改訂新版 世界大百科事典 「免疫促進剤」の意味・わかりやすい解説
免疫促進剤 (めんえきそくしんざい)
癌患者では,種々の段階で免疫応答能が障害されていることが種々の系で証明されている。癌患者のこのような免疫学的背景から,治療に免疫促進剤などを用いて患者の免疫能を増強し,自己癌に対する免疫抵抗性をも誘導しようとするいわゆる非特異的免疫療法が広く行われている。免疫促進剤は,できるだけ化学療法や放射線,手術などによって癌細胞を除去し,なお残存する癌細胞を免疫学的機序によって排除する場合や,あるいは腫瘍特異抗原を用いて強化免疫を行う能動的免疫療法と組み合わせて用いられている。
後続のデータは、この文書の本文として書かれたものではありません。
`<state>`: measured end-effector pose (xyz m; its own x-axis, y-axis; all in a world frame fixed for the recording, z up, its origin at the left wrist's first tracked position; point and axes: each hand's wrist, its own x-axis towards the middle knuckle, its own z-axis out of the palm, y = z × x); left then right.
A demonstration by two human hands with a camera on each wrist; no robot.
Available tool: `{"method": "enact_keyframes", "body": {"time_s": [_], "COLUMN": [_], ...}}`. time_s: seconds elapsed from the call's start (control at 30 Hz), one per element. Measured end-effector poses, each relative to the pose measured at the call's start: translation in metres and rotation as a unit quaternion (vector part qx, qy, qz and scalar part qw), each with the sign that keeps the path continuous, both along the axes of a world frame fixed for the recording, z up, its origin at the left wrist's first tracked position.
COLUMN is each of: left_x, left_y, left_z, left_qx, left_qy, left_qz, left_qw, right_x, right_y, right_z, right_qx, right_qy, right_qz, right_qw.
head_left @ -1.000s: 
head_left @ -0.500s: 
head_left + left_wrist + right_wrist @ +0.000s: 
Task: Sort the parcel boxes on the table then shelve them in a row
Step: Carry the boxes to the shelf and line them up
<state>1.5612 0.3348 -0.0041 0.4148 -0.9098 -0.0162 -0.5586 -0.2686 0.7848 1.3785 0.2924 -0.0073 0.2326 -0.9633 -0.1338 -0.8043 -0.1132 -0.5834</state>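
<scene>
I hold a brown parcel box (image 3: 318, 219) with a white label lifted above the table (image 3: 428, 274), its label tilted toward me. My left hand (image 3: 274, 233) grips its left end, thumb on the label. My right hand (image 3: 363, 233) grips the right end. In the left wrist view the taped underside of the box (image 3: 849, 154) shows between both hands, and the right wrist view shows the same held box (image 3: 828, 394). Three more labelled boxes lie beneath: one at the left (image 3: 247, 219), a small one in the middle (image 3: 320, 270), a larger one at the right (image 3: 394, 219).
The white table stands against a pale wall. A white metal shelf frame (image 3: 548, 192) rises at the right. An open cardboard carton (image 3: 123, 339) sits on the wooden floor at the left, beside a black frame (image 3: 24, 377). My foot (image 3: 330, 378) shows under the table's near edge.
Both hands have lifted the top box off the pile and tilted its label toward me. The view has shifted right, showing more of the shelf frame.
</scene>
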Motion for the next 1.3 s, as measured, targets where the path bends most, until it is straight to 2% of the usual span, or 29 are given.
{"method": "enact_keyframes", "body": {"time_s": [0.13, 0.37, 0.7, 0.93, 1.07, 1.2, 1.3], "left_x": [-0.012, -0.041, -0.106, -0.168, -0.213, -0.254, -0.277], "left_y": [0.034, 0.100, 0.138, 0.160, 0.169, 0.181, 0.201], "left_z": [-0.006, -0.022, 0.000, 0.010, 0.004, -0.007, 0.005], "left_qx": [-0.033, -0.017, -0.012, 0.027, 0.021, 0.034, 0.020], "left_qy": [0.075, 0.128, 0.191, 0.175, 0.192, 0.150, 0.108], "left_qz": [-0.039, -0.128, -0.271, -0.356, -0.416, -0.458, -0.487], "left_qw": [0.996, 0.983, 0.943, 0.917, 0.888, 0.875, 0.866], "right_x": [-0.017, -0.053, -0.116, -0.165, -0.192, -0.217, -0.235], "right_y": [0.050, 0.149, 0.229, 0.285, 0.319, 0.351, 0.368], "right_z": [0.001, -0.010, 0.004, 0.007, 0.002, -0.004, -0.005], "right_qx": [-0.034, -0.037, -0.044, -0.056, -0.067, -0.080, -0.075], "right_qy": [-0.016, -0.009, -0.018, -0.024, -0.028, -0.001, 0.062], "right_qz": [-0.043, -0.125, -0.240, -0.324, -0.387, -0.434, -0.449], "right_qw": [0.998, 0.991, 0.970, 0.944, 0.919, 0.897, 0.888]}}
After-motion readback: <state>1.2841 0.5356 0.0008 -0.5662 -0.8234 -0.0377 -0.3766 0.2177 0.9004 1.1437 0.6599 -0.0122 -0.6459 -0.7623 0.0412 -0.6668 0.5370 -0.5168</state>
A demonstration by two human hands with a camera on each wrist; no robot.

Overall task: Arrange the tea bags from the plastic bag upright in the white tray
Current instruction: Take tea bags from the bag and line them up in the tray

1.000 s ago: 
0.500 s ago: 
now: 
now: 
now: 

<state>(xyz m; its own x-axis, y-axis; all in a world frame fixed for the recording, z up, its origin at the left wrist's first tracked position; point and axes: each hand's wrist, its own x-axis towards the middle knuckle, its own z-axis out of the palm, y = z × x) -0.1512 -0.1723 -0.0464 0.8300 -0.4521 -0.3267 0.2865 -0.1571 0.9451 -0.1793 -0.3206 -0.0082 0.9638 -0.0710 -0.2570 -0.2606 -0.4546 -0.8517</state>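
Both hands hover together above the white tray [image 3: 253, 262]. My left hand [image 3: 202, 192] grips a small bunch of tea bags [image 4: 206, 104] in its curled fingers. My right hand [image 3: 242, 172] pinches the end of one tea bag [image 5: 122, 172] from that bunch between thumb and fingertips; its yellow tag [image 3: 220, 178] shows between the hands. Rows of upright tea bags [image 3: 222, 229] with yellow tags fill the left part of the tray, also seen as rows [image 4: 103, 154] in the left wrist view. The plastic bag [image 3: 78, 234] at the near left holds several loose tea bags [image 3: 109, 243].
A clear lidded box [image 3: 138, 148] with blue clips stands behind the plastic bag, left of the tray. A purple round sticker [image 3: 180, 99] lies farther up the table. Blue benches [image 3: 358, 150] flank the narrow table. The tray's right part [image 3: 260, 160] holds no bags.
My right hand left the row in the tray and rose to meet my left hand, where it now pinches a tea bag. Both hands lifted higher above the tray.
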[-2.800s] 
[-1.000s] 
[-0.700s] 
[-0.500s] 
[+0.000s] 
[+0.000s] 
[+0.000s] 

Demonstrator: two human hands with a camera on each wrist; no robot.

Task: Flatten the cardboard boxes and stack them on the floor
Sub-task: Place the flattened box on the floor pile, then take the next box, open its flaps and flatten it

免疫促進剤として現在のところ広く用いられているのは,BCG,ペニシリン処理溶連菌(OK-432),コリネバクテリウム・パルブムCorynebacterium parvum,コリネバクテリウム・リクエファシエンスC.liquefaciensなどの生菌,およびその菌体成分,レンチナン,PS-Kなどの多糖体,さらにはレバミゾール,ビタミンA,コエンザイムQ,ベスタチン,ポリヌクレオチド(poly A=U,poly I=C)などである。なかでも最もよく使われているのはBCGとその菌体成分であり,その作用機序や治療結果も多数報告されている。すなわち免疫抵抗性の誘導は,BCGの直接作用ではなく,BCG感染に向けられた宿主の遅延型反応が引金をなす細胞性免疫反応が関与しており,種々の移植腫瘍系の実験から,BCGが腫瘍特異的キラーT細胞の誘導の増強とマクロファージの活性化に効果があるのではないかという可能性が報告されている。BCGは,急性白血病,悪性黒色腫をはじめ乳癌,肺癌など多種の悪性腫瘍に用いられ,有効であるとの報告が多い。また,生菌を用いる場合,力価の安定性や副作用も多いので,精製した菌体成分として細胞壁骨格成分cell wall skeleton(CWS)がよく用いられる。